WHAT THE TASK ASKS
The answer is every line in the data below that contains the word "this".

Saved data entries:
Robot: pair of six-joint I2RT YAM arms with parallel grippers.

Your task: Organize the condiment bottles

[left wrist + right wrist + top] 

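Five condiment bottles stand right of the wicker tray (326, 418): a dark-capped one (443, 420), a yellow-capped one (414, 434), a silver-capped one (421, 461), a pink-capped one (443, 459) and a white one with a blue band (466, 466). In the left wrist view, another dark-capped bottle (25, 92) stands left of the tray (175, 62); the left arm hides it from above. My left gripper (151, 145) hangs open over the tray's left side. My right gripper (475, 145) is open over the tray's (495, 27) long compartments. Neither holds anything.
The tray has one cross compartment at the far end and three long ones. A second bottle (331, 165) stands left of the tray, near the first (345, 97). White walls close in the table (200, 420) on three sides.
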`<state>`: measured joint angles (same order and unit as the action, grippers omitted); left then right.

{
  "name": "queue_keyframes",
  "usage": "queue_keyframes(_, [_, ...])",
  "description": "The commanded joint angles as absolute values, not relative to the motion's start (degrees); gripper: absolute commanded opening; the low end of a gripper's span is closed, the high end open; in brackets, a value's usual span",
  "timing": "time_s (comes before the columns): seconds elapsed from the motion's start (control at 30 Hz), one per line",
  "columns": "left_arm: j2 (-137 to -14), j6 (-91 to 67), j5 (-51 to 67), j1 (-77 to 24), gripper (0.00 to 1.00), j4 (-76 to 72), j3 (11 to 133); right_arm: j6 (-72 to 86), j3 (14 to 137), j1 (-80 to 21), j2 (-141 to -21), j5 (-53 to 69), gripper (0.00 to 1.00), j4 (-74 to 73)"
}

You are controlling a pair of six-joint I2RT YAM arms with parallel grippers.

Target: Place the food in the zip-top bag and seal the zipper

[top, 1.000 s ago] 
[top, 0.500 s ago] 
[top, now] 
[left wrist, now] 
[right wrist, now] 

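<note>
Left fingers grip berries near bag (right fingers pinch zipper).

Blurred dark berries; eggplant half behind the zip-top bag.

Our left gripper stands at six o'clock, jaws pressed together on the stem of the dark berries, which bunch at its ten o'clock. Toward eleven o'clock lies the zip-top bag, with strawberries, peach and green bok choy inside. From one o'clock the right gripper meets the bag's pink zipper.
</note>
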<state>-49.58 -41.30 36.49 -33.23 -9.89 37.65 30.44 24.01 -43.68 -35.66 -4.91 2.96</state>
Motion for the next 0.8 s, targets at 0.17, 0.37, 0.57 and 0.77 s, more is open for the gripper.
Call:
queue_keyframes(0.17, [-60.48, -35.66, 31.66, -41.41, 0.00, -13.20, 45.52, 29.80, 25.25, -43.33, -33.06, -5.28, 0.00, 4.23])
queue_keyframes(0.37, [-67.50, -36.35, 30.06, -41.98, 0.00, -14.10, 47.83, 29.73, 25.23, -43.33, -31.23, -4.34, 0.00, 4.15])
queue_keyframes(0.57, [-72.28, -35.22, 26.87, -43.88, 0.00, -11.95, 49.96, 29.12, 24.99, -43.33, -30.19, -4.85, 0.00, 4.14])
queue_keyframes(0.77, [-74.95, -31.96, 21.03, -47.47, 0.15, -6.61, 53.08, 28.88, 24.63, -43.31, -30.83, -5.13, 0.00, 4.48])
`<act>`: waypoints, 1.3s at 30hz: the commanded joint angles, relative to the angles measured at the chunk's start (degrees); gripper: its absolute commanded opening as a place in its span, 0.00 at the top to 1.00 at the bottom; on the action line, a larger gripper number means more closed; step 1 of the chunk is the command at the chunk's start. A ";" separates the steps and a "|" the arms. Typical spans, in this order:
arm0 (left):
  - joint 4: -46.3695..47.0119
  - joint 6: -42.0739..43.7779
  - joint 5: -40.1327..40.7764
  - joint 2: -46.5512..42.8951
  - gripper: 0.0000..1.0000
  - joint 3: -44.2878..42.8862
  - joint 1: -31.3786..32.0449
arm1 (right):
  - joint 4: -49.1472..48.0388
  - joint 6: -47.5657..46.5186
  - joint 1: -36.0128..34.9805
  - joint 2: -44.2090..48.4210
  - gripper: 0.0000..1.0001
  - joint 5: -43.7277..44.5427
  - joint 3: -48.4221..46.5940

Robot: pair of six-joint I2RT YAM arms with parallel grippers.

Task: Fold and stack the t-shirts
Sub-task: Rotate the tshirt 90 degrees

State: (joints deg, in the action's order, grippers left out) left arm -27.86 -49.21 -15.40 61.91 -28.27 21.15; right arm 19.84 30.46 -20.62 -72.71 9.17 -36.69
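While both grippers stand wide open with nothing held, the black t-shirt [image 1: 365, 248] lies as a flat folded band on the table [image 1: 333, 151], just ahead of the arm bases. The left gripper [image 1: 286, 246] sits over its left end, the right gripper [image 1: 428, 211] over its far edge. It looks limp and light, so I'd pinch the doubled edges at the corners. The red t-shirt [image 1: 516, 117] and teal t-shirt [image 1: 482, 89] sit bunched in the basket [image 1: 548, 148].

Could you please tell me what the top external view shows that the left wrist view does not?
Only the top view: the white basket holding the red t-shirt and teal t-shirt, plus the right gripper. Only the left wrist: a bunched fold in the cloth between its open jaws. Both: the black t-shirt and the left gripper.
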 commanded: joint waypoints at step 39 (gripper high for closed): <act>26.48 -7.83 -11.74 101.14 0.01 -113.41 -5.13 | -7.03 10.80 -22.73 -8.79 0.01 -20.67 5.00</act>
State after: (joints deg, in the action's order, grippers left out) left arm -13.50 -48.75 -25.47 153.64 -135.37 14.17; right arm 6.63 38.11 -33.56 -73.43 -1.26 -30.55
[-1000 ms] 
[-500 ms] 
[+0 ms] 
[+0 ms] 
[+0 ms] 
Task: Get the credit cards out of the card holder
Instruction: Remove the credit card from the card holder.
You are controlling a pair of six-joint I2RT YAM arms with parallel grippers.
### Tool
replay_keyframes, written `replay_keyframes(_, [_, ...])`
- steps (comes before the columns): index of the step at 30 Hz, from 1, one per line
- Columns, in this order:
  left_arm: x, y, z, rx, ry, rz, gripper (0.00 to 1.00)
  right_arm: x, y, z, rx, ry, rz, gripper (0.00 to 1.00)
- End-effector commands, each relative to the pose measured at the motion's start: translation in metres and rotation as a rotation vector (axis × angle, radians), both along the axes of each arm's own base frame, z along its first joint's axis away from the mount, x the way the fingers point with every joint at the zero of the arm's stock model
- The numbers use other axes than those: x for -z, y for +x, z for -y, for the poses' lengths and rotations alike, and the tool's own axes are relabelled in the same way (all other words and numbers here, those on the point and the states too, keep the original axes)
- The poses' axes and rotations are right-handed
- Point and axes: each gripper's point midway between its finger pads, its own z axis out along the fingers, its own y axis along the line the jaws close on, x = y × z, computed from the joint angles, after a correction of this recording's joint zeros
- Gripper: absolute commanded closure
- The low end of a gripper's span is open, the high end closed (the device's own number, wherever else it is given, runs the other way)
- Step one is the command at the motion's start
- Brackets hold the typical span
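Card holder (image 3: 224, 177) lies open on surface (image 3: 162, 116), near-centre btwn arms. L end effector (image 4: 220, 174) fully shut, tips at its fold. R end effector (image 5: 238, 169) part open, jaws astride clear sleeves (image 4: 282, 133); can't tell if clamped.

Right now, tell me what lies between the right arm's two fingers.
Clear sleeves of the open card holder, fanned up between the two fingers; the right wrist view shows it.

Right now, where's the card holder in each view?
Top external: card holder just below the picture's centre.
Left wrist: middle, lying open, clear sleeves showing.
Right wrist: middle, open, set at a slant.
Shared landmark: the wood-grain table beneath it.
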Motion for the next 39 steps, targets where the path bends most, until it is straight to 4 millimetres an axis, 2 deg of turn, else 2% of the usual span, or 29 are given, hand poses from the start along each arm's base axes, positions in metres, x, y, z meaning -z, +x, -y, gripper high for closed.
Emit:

YOUR SOLUTION
`<act>`: waypoints, 1.3s at 30hz: the commanded joint angles, relative to the angles measured at the chunk's start (degrees); gripper: its absolute commanded opening as a place in its span, 0.00 at the top to 1.00 at the bottom; on the action line, a larger gripper number means more closed; step 1 of the chunk is the command at the chunk's start. A ";" separates the steps and a "|" the arms. Typical spans, in this order:
- Columns, in this order:
- Point and axes: each gripper's point midway between its finger pads, its own z axis out along the fingers, its own y axis along the line the jaws close on, x = y × z, computed from the joint angles, after a correction of this recording's joint zeros

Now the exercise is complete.